Work item ->
The records below are to be reproduced exactly, and no picture should appear in the copy.

(Data entries)

- - - -

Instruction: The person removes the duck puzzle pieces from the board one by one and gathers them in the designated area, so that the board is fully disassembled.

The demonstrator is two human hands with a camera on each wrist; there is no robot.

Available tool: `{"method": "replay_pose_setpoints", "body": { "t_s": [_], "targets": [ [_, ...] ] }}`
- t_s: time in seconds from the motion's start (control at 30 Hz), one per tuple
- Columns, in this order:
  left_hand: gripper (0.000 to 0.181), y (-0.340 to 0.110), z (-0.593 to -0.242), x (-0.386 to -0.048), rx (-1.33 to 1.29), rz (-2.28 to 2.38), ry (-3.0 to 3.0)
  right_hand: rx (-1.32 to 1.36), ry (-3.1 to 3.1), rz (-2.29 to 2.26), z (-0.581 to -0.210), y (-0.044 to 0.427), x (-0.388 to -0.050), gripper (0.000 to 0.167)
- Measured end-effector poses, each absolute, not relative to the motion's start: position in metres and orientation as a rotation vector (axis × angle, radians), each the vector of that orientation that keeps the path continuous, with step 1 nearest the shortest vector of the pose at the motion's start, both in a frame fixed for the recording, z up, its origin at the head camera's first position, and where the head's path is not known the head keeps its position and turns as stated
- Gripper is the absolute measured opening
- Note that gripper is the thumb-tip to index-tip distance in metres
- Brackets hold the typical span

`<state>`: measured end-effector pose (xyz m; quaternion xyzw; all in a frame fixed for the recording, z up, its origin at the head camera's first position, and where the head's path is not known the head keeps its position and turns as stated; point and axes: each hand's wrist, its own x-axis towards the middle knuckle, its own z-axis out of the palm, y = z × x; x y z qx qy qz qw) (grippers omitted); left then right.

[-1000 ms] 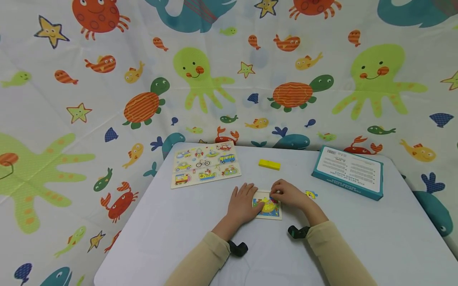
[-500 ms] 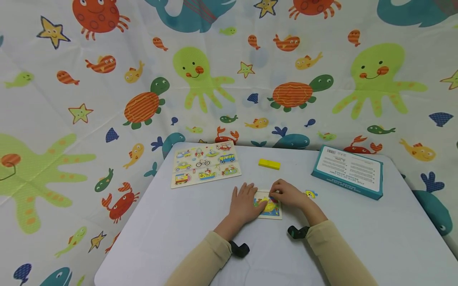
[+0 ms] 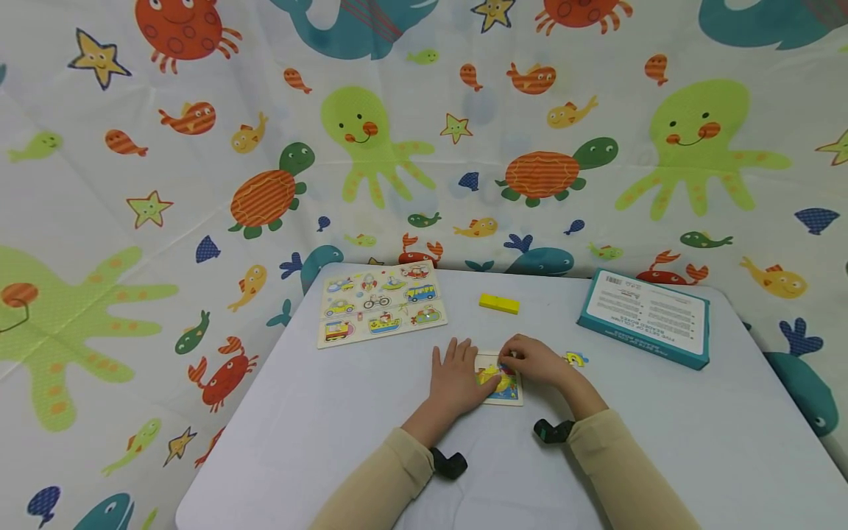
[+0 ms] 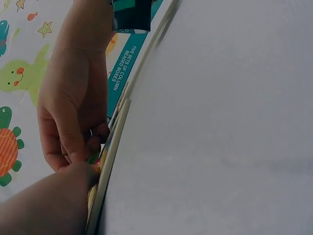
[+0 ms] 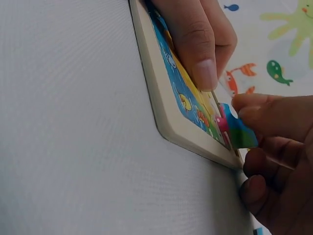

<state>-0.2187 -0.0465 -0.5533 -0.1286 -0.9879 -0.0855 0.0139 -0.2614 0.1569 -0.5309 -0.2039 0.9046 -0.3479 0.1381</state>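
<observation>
A small framed puzzle (image 3: 505, 397) lies on the white table between the hands. My left hand (image 3: 457, 379) rests spread beside and over its left part, the thumb on the picture. In the right wrist view my right hand (image 5: 281, 147) pinches a blue and green puzzle piece (image 5: 240, 132), tilted up at the right part of the puzzle (image 5: 168, 120). From the head, the right hand (image 3: 535, 361) covers most of that piece. Another puzzle piece (image 3: 576, 359) lies on the table just right of the right hand.
A wooden board with vehicle pictures (image 3: 383, 305) lies at the back left of the white table (image 3: 298, 427). Behind the puzzle is a yellow block (image 3: 500, 303). A teal box (image 3: 644, 318) lies at the back right. A sea-animal cloth hangs behind.
My left hand has shifted slightly to the right, its thumb farther over the picture, uncovering less of the left edge. The right hand has stayed nearly in place.
</observation>
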Motion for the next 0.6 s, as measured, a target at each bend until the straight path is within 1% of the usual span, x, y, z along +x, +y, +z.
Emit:
{"method": "replay_pose_setpoints", "body": {
  "t_s": [0.07, 0.2, 0.37, 0.6],
  "targets": [
    [0.082, -0.047, -0.554, -0.219, -0.401, -0.271, -3.075, -0.594, 2.619, -1.002, -0.531, 0.157, -0.261, 0.009],
    [0.082, -0.047, -0.555, -0.22, -0.399, -0.276, -3.076, -0.589, 2.646, -0.995, -0.53, 0.158, -0.261, 0.014],
    [0.082, -0.047, -0.556, -0.22, -0.398, -0.283, -3.071, -0.555, 2.662, -1.029, -0.523, 0.161, -0.258, 0.014],
    [0.08, -0.048, -0.556, -0.219, -0.407, -0.301, -3.067, -0.423, 2.627, -1.133, -0.51, 0.189, -0.258, 0.015]
  ]
}}
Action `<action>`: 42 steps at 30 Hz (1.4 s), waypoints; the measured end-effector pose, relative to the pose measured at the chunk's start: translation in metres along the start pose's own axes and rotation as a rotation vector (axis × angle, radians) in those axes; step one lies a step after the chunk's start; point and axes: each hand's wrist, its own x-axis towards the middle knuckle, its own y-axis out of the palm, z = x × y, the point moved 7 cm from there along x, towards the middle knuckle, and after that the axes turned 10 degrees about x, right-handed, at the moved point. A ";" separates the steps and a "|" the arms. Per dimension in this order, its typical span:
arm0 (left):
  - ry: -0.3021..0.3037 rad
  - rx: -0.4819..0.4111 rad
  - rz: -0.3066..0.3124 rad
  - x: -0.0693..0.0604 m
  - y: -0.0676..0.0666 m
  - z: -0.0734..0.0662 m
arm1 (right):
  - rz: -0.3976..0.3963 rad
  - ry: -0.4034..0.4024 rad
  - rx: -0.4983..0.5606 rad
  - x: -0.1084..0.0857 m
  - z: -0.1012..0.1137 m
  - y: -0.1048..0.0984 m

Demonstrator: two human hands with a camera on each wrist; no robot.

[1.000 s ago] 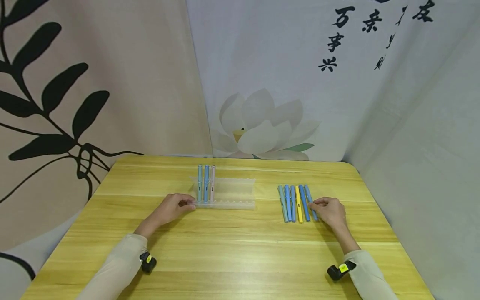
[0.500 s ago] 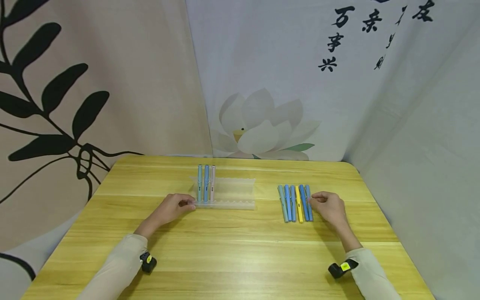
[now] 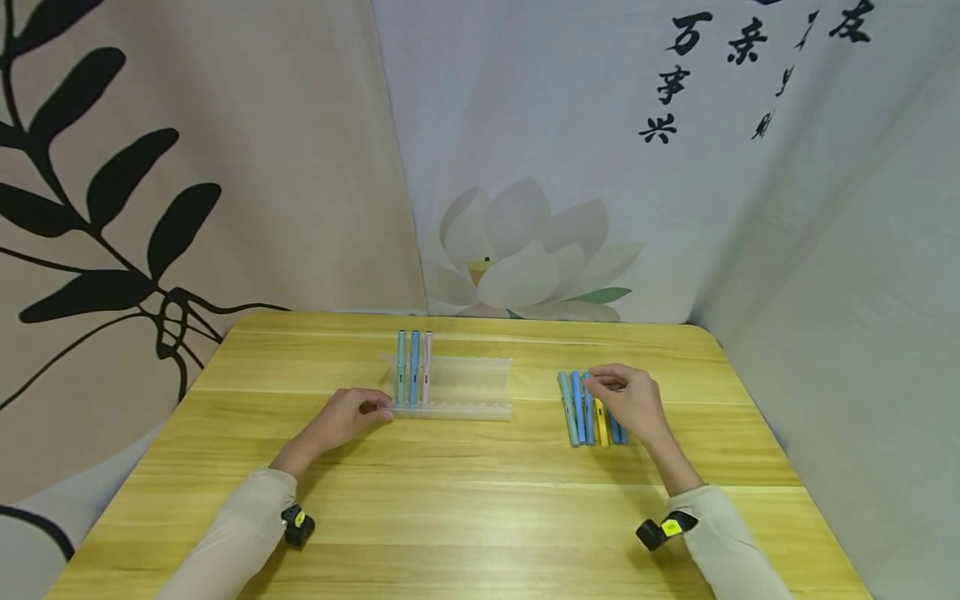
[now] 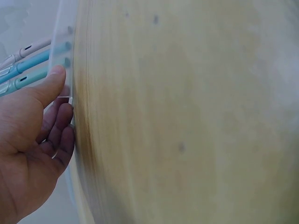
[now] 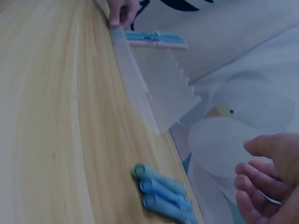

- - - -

Problem solution ->
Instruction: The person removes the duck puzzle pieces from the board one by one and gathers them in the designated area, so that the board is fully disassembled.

The demonstrator is two human hands with a camera on each wrist; there is no robot.

Available tool: `{"method": "replay_pose_setpoints", "body": { "t_s": [_], "targets": [ [_, ...] ] }}`
- t_s: time in seconds from the motion's start (control at 30 Hz), one per tuple
- Columns, in this order:
  left_hand: gripper (0.000 to 0.181), y (-0.340 to 0.110), z (-0.593 to -0.242), x (-0.386 to -0.048), rx (-1.33 to 1.29), rz (-2.28 to 2.38), ry (-3.0 to 3.0)
  right_hand: rx (-1.32 to 1.36), ry (-3.1 to 3.1), rz (-2.29 to 2.26), z (-0.581 to -0.210), y (-0.044 to 0.427), x (-0.388 to -0.050), gripper (0.000 to 0.167)
- Measured end-effector poses, each absolute, not relative to the motion's start: position in metres and orientation as a rotation vector (axis × angle, radians), each the vector of that orientation that keeps the path continuous, with step 1 nearest the shortest vector of the pose at the motion's start, both in a frame fixed for the recording, z up, its origin at the head camera's first position, and where the head's path is not known the head keeps its position and turns as stated
- Gripper is the absolute measured opening
- Note that gripper is the thumb-tip to index-tip distance in metres
- Brackets hold the typical span

`<state>`: measured end-effector pose (xyz m; quaternion xyzw; all in a frame fixed for the recording, z up, its origin at the head camera's first position, and where the head's path is not known the head keeps its position and turns as stated; point and axes: each hand's wrist, its own x-axis towards the middle knuckle, its own z-axis out of the palm, y = z × x; x y z qx qy qz qw) (grippers omitted); left then right.

[-1000 ms] 
[-500 ms] 
[+0 ms] 
[+0 ms] 
[+0 ms] 

<state>-0.2187 -0.0465 -0.5533 -0.1286 -0.9879 -0.0855 0.0139 -0.2614 0.1569 -0.5309 -0.2039 0.9046 -0.3479 0.1381</state>
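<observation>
A small framed puzzle (image 3: 505, 397) lies on the white table between the hands. My left hand (image 3: 457, 379) rests spread beside and over its left part, the thumb on the picture. In the right wrist view my right hand (image 5: 281, 147) pinches a blue and green puzzle piece (image 5: 240, 132), tilted up at the right part of the puzzle (image 5: 168, 120). From the head, the right hand (image 3: 535, 361) covers most of that piece. Another puzzle piece (image 3: 576, 359) lies on the table just right of the right hand.
A wooden board with vehicle pictures (image 3: 383, 305) lies at the back left of the white table (image 3: 298, 427). Behind the puzzle is a yellow block (image 3: 500, 303). A teal box (image 3: 644, 318) lies at the back right. A sea-animal cloth hangs behind.
My left hand has shifted slightly to the right, its thumb farther over the picture, uncovering less of the left edge. The right hand has stayed nearly in place.
</observation>
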Motion for the next 0.6 s, as measured, a target at each bend until the straight path is within 1% of the usual span, x, y, z along +x, +y, +z.
Emit:
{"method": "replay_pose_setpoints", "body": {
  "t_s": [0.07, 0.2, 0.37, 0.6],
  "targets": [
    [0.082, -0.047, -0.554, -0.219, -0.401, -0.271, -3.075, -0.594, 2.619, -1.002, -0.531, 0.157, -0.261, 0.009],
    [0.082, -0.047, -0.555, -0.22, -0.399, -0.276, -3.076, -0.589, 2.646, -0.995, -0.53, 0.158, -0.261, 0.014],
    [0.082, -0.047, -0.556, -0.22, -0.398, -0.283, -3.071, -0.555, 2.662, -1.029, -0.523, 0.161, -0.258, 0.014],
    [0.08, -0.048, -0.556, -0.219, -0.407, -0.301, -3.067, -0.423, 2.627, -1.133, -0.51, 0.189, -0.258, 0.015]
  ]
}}
Action `<action>`: 42 steps at 30 Hz (1.4 s), waypoints; the measured end-effector pose, relative to the pose measured at the chunk's start: translation in metres along the start pose's own axes and rotation as a rotation vector (axis × angle, radians) in those axes; step one lies a step after the chunk's start; point and axes: each hand's wrist, its own x-axis towards the middle knuckle, its own y-axis out of the palm, z = x × y, the point moved 7 cm from there along x, towards the middle knuckle, and after that the axes turned 10 degrees about x, right-handed, at the moved point. A ";" separates the steps and a "|" the arms. Per dimension in this order, its typical span:
arm0 (left):
  - ry: -0.3021..0.3037 rad
  - rx: -0.4819..0.4111 rad
  - rz: -0.3066..0.3124 rad
  - x: -0.0693..0.0604 m
  - y: -0.0676..0.0666 m
  - z: -0.0734..0.0662 m
arm1 (right):
  - rz: -0.3976..0.3963 rad
  - ry: -0.4034..0.4024 rad
  - rx: -0.4983..0.5606 rad
  - x: -0.1084..0.0857 m
  - z: -0.1012..0.1137 m
  - y: -0.1048..0.0984 m

Demonstrator: two human hands with a camera on each wrist; no robot.

[1.000 s ago] 
[0.500 s ago] 
[now] 
[now] 
[now] 

No additional answer is needed.